La oficina estaba austeramente amueblada. El retrato de Lenin colgaba sobre un escritorio, detrás del cual estaba sentado un hombre que vestía un traje arrugado. Estudió la solicitud de Semion, y después el rostro manchado del peticionante.

—¿Por qué quieres leer a Freud?

—N-n-no quiero leerlo. Es esencial para mí... estudio.

—No creo que sea esencial. Docenas de textos nuestros te explicarán lo que necesitas saber acerca de Freud. ¿Comprendes que sus «teorías» son pornográficas e inaceptables?

—Creo que sí.

El funcionario frunció el ceño.

—Escucha, jovencito. Si insistes, te entregaré el libro. Pero sigue mi consejo y no insistas. ¿Qué interés puedes tener en que tales extremos figuren en tu expediente? Sé sensato: coge tus otros libros y vete.

Esto fue precisamente lo que hizo Semion. El episodio, dijo, no refutaba el rumor acerca de la dulcificación de la censura. Un funcionario más severo, o ese mismo con instrucciones más estrictas, le habría comunicado que no estaba el libro, y habría introducido una nota infamante en su expediente.

Semion encontró una forma más cordial de censura en relación con su tesis de honor sobre la Conferencia de Yalta. Se trataba de un trabajo de propaganda, que se inspiraba en las fuentes soviéticas clásicas y no mencionaba los numerosos análisis occidentales que Semion podría haber echado por tierra... pero que no tenía razones para conocer. Al aprobar un borrador preliminar, su preceptor sugirió que la frase «el representante soviético» sustituyera en todo el texto a «J. V. Stalin».

—Entre nosotros —le dijo—, así es más seguro. ¿Por qué habrías de arriesgarte? Nadie puede saber cuál será la actitud respecto de Stalin en el momento de presentar la tesis.

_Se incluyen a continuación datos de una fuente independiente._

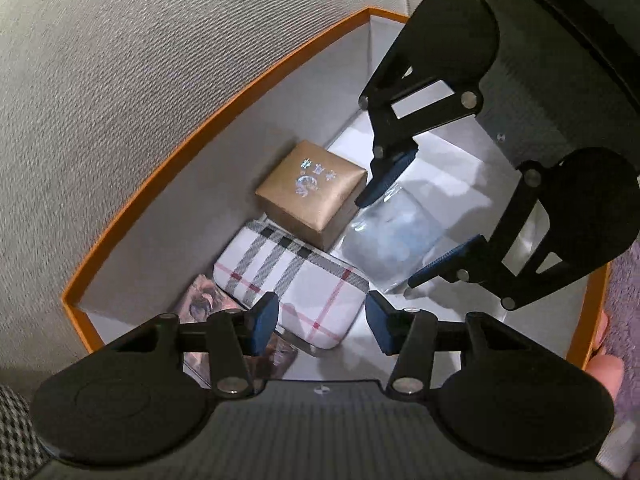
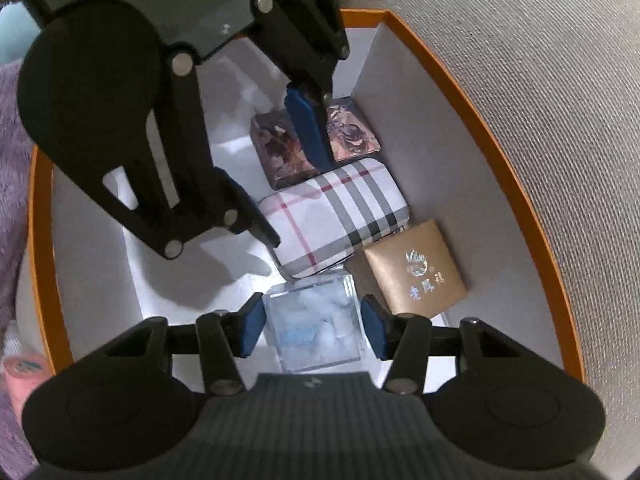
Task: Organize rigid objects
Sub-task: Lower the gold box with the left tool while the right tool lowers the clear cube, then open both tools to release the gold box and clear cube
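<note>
Inside the orange box (image 2: pixel 460 72), four items crowd one wall: floral box (image 2: pixel 352 132), plaid case (image 2: pixel 336 220), gold box (image 2: pixel 412 268), clear cube (image 2: pixel 316 328). We judge our right gripper (image 2: pixel 312 330), pointing steeply down and straddling the cube with pads apart from its sides, could nudge it into the plaid case if it descends off-centre. Our left gripper (image 1: pixel 322 322) hangs released above the plaid case, holding nothing, and could collide with the right.
</note>
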`<act>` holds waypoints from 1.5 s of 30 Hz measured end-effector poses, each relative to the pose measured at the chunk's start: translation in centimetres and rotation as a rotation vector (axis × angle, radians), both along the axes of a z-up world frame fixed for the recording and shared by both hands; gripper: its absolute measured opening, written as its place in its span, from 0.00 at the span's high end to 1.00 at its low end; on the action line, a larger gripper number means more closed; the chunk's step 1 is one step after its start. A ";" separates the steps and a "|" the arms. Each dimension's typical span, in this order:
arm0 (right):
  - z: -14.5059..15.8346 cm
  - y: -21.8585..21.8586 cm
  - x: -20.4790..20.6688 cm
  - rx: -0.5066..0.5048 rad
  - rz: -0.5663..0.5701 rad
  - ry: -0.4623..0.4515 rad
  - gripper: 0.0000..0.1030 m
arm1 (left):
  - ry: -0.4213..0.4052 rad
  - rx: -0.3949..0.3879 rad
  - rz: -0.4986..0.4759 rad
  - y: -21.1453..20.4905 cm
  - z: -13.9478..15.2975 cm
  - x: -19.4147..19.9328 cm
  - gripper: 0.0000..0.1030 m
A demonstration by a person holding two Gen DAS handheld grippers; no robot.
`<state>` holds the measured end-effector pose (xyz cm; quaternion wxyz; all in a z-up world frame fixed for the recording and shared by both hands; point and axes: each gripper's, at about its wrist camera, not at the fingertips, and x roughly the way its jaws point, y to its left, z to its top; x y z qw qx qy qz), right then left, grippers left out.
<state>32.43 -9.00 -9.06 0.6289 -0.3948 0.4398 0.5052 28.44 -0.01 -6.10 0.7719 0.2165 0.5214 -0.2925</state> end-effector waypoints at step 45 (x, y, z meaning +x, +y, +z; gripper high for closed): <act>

Por cierto, la actitud oficial se está endureciendo sistemáticamente... o sea, se está suavizando respecto de los crímenes de Stalin. Las publicaciones han empezado a elogiar nuevamente su «labor histórica» de construcción del socialismo y del poderío soviético, olvidando mencionar los elementos que habitualmente recibían la denominación de «infortunados factores negativos». Incluso la prensa académica apoya lealmente la rehabilitación, y vuelve a silenciar largos períodos históricos. El preceptor de Semion le dio un consejo sano: no era necesario que los lectores de la tesis sobre Yalta, ya fueran liberales o conservadores, tuvieran que preocuparse por las implicaciones políticas que planteaba el hecho de mencionar por su nombre al ex Gran Padre.

La línea se modifica. Los santos de ayer se convierten en los Judas de hoy, para ser considerados luego nuevamente héroes. La historia se reescribe deprisa para documentar la última verdad inmutable. Pero una parte del basurero de literatura proscripta conserva su utilidad. El otro día, en una letrina hedionda, descubrí un ejemplar de la obsoleta Historia del Partido Comunista de la Unión Soviética, edición de 1967, insertada entre los azulejos y el sumidero. Las páginas que exaltaban el estímulo que N. S. Krushchev había brindado a la humanidad progresista podían ser arrancadas por quien necesitara usarlas como papel higiénico. Pero no había en ello ninguna intención irónica; reflejaba simplemente una aprobación inconsciente a la ley en virtud de la cual la escasez impone el máximo reaprovechamiento, y reflejaba también la convicción de que ése era el mejor uso que se le podía dar en estos momentos al papel amarillento.